Contrasting opinions about the role of the royal institution and the right to openly criticise it have been treated by ultra-royalists as a cancer that must be eradicated, suppressed or denied at all cost.
Given the situation, the question that society ought to ask is, “Why do some Thais have difficulties dealing with differing opinions, especial on the monarchy?”
To be fair to the 30-year-old twin brothers and other ultra-royalists who believe the attack was justified, society must recognise that the decades of positive-only news and information disseminated through mainstream mass media and other channels about the royal family, means that many Thais regard the King as almost infallible and semi-divine, if not divine. Non-mainstream information about the monarchy has long been suppressed or censored.
Given this situation, these people understandably have come to “love” and revere the King to the point where they have become intolerant and hateful of others whom they perceive as a threat to the royal institution.
More often than not, Thai students continue to be taught at schools that there exists only one correct answer. When kids turn into adults, many continue to believe there can only be one correct view and attitude towards the monarchy and are unable to see the validity of other viewpoints.
The same might to be said about some anti-monarchists who cannot understand, or try not to understand, why some remain ultra-royalists despite the obvious one-sided information that society is being fed.
The orthodox fear that, by acknowledging the validity of a differing perspective, the validity of their viewpoint will be diminished and they can’t see that different people may have different priorities or ideologies.

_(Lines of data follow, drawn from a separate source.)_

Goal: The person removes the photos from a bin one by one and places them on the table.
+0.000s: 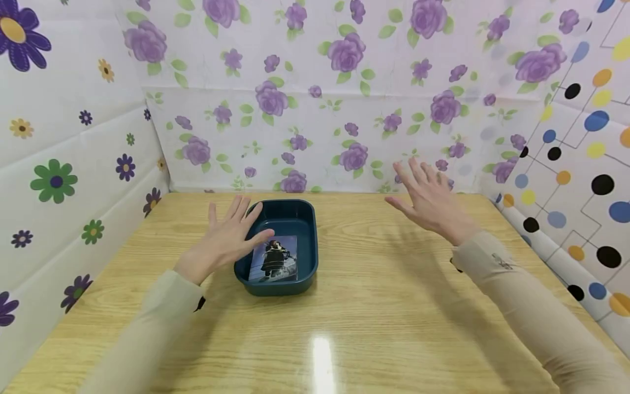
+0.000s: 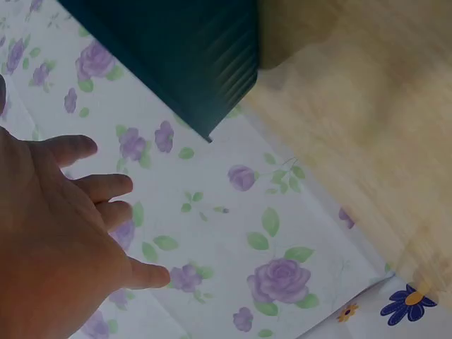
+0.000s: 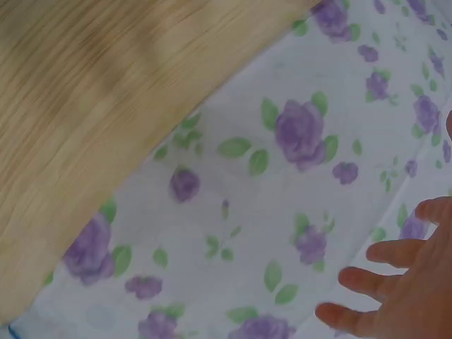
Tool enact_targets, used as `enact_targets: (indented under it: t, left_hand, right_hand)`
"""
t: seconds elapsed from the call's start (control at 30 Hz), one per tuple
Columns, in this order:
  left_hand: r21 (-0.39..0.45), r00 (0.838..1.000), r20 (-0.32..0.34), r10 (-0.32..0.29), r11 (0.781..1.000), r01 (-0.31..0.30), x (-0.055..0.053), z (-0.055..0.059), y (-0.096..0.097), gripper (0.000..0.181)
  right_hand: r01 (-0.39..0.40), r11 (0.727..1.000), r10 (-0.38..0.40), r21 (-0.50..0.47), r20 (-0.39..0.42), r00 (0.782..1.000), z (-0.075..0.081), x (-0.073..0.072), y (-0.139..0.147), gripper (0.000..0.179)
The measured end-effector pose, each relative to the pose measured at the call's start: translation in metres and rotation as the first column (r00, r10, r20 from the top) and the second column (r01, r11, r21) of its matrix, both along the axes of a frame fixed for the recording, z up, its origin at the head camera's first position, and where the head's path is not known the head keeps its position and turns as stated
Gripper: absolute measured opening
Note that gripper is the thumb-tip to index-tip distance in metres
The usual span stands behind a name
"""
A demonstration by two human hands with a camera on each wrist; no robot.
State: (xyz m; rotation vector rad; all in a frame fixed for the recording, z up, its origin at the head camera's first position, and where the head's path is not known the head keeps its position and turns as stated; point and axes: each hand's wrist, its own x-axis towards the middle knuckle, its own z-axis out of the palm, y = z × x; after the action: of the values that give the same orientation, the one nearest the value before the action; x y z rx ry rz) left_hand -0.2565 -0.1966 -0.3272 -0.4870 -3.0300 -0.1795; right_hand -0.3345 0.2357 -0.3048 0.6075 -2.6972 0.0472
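A dark teal rectangular bin (image 1: 307,241) stands on the wooden table, left of centre in the head view. Inside it lies a picture card (image 1: 273,260) showing a dark-clothed figure against a bluish background. My left hand (image 1: 223,238) is spread over the bin's left side, its thumb overlapping the card in view and holding nothing. In the left wrist view, that hand (image 2: 63,219) appears apart from the bin (image 2: 205,63). My right hand (image 1: 433,202) hovers above the table's right part, fingers straight and apart, holding nothing. Its fingers (image 3: 388,282) show at the right wrist view's edge.
The wooden table (image 1: 364,306) reaches back to a wall sheet with purple roses (image 1: 344,52). A daisy-patterned sheet (image 1: 83,158) bounds the left side, and a dotted sheet (image 1: 585,180) the right. Light glares on the table's front.
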Motion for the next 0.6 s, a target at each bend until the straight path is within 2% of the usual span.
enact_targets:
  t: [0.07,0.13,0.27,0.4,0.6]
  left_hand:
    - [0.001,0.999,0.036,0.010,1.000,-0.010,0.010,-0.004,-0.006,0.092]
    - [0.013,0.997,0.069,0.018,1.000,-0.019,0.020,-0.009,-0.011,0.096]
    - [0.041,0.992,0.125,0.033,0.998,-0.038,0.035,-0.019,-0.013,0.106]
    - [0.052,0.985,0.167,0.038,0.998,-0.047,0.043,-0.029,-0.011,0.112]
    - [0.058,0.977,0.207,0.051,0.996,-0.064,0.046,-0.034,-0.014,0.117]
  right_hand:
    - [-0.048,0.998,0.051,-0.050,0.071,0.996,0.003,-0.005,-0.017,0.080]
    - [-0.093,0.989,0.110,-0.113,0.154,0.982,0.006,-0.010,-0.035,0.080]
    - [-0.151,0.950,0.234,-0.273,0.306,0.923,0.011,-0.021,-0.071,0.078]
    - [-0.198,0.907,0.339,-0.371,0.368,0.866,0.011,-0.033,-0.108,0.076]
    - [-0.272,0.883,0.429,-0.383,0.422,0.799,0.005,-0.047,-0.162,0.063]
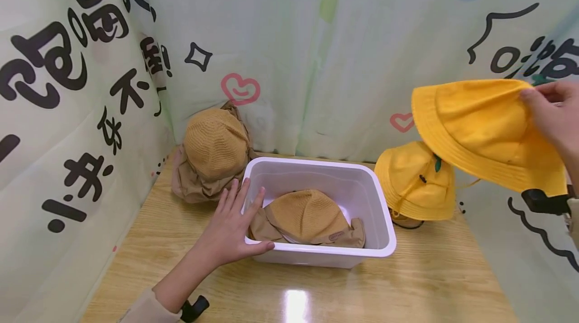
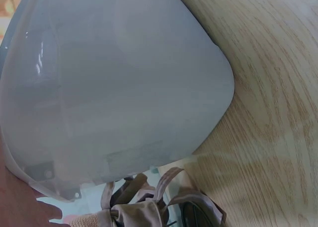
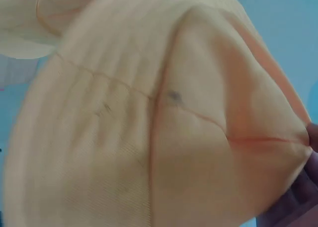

Fear and hatred of people who think differently about the monarchy is a reminder of the challenges that lie ahead. Thai society needs to find ways to accept if not celebrate wide-ranging views on everything, the monarchy included. People must recognise that a society that expects or coerces everyone into thinking alike is nothing but a fascist society, while democracy cannot be achieved if people who think differently have no place to express themselves in public. It’s normal for people to think differently and abnormal to expect millions to think alike.
Even those who may not cherish democracy should recognise that having a population of like-minded people is like growing a mono-crop that is susceptible to being wiped out by insects or plagues. Diversity, including diversity of viewpoint and ideology, is essential for a strong and vibrant society.
Thai society is still far from being able to deal with differences in a constructive manner and people are often told to avoid conflict. Conflict and competition that stem from opposing opinions are inevitable in any open society. It is the inability to deal with that peacefully and constructively that is hindering this society from maturing and becoming truly democratic.
The other option – which is for the authorities as well as some ordinary people to continue to suppress, censor and deny the existence of the spectrum of opinions regarding the monarchy – will lead Thailand nowhere but deeper into the abyss of hatred, violence and ignorance.